While each country in the SADC region has its unique history, challenges and resources specific to their countries they also share, in addition to borders, a broader and powerful historic-cultural and economic context of the region, a legacy of both colonialism and the struggle for independence. This shared context can foster new understandings, resources, alliances and solidarity which can then help inform new advocacy strategies across national borders to address the deepening crises in democracy, citizen participation and advocacy, community well being and over all civic health and a regional civic health.
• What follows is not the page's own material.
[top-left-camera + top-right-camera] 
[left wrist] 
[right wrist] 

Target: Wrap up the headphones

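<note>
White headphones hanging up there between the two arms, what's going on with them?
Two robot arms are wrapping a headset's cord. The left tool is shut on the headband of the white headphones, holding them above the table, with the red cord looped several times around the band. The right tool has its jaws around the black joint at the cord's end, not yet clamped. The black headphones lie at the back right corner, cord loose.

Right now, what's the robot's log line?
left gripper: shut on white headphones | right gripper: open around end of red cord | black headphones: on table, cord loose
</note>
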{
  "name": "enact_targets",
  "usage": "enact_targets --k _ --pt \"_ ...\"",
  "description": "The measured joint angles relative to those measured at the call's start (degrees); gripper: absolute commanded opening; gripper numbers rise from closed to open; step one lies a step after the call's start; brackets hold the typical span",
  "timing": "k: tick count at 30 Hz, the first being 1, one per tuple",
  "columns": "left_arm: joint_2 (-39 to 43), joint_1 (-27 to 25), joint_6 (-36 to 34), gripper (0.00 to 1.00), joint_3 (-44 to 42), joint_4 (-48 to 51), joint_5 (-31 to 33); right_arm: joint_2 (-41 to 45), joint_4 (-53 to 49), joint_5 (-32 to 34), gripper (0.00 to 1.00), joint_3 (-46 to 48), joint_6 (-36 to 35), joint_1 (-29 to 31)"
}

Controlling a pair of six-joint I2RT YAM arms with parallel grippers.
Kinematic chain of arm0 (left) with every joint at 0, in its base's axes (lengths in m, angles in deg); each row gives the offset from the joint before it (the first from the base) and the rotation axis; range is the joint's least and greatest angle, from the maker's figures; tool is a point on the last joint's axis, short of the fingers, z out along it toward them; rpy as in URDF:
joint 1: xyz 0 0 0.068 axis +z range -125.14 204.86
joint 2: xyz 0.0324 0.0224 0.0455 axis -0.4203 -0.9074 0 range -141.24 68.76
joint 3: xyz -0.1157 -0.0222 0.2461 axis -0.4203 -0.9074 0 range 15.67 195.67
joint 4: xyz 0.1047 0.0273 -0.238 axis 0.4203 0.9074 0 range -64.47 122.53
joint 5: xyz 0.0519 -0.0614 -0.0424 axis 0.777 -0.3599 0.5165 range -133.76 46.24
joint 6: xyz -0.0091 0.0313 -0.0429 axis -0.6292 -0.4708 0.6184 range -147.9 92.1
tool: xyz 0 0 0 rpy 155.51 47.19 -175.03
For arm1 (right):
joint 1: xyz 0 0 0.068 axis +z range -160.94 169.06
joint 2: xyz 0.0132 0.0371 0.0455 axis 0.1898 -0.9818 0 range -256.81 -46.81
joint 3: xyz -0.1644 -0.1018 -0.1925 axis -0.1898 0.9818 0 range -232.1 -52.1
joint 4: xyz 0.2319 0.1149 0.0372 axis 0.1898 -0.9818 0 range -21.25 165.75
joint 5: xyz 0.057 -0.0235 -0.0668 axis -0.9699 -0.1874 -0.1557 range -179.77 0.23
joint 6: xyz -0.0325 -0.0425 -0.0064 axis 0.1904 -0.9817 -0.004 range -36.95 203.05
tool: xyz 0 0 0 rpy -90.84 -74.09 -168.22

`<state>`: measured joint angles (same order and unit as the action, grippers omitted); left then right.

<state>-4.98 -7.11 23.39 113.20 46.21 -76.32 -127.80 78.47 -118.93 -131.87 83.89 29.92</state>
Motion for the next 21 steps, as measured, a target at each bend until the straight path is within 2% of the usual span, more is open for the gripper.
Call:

The Civic Health Index can be a tool that through its implementation increases community engagement and dialogue about the lived experiences, aspirations and resources of citizens on a range of issues critical to Civic Health. The dialogues that help produce the research as well as the process of gathering information and interrogating it can help address the “fault lines” while also learning more about the state of Civic Health and the shared challenges of the region ( xenophobia, rising authoritarianism, increasing inequality, failing state institutions, civic unrest and increasing violence and especially gender based violence)
What is the CHI measuring? While each country will design its own index to capture the specifics of the country, some of the shared indices will be geared toward measuring:
Trust in Government (trust in governance, electoral parties, local municipalities, public goods such as schools, police, health care and safety and security, news and media)
Trust in fellow citizens/neighbours/residents
Volunteering or community building activities
Electoral and political engagement
Group affiliations (religious, union/work, community, cultural or political organizations)
Social Comity: ( levels of tribalism, relationships with neighbours, social isolation, sense of belonging and being valued socially)
Media and news consumption patterns
Quality of the social environment (levels of fear, either from government or neighbours or others, confidence ones/family’s needs will be met, level of agency in impacting ones immediate environment)
How will implementation of CHI happen? The LTI , with its local and regional partners, will develop the CHI as an action based research tool and will develop the plan for distributing the survey and gathering the information as an integral part of its commitment to developing the democratic capacity of citizens to engage in shaping their social environments and communities and in developing solidarity across borders for the strengthening of the Ecology Of Democracy in the region. We see the CHI project as one that can both be instrumental in promoting citizen engagement, participation and development at the same time that it is measuring Civic Health locally and regionally and contributing to the development of collective action that promotes and strengthens an Ecology of Democracy regionally.